Imlisanen Jamir
Online challenges were once the embodiment of what social media was meant to be: a place to for swap ideas; a means of camaraderie; a way to make the world more open and connected. The preferred axiom concerning the internet nowadays is that it separates us into warring tribes and makes everything terrible. This simply wasn’t true back then, or at least it didn’t seem to be.
In the early 2010s—the golden age of challenges—anybody could participate in an online trend, and that would only make the entire fad better. Today, you can visualize how this would all play out. A right-wing pundit would make the challenge a way to “own the libs,” and then the libs would do the challenge, too, so as to make it both heavy-handed and smug. Then some dreadful politician or bureaucrat would post a video, setting off a war on the web.
If the viral challenge served to bring us all collectively—if it stood for online comity and fun—then we ought to recognize that it’s never, ever coming back. The past years have dumped a bucket of ice-cold water on the premise.
One needn’t fault politics alone for the loss of this cultural trend. The challenge could also be a casualty of our fresh self-consciousness online, and our more developed qualms of appearing unintelligent. Back then embarrassment was not a powerful force in 2012, and “cringe culture” on the internet was still brand-new. But even if cringe killed viral challenges, it’s just not the same—it’s a hot or talented or famous person’s game now. New “challenges” do emerge on the internet every week, but they’re not the kind that brings people together.
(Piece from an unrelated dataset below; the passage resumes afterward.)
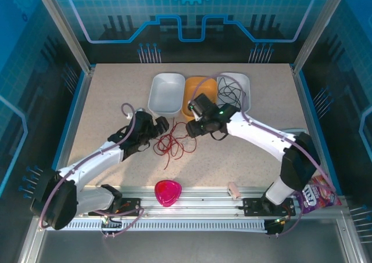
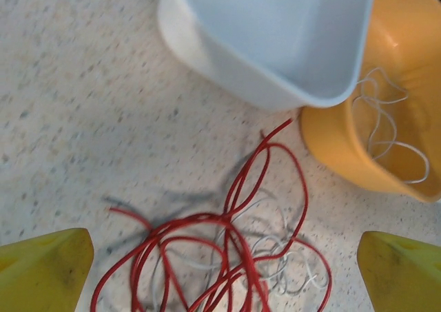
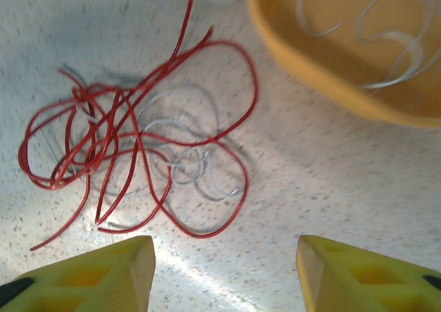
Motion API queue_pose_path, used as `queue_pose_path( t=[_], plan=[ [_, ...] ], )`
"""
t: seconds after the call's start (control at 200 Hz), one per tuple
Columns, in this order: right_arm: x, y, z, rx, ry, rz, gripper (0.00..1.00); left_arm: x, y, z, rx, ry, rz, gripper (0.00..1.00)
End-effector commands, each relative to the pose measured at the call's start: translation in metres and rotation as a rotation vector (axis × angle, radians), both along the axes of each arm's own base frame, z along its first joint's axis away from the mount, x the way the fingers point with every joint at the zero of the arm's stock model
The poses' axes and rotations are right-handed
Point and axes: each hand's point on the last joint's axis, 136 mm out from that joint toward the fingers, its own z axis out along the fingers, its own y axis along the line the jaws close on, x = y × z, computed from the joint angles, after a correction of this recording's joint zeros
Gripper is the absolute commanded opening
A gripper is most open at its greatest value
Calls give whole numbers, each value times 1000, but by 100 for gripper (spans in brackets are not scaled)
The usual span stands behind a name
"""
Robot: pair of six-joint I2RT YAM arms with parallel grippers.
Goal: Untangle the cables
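Three trays stand behind one tangle of red and whitish cables.

The top external camera sits above and behind the arm bases, looking down and forward over the whole table to its far edge. Each wrist camera hangs close over the table's middle, facing down past the left gripper or the right gripper. Both wrist views share the tangled cables and the orange tray, which the overhead view covers too.
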Motion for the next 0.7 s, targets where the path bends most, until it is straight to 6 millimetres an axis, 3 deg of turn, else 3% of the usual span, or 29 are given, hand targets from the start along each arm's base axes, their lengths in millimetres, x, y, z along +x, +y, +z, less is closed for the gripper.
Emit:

In the early to mid-2010s, when viral challenges had their run, nearly all people were still using a social-media platform that was plainly intended to connect them to people they knew in real life—from work, from school, from hanging around town. There was worry about political spite on the platform then, too, but people did use it like a town square or a family-meeting place.
Looking back on the era of transcendent challenges, we’re exploring a tome and space when filming yourself dancing in socks in a mall is all about. But those challenges were also about being old, or being interesting, or being normal. They were about being anybody! With the Mannequin Challenge, we all froze, but time didn’t stop. Now we’re on the other side: Anybody can hold a pose, or pour water on their head, or do a silly dance with friends, but everybody will never do those things again.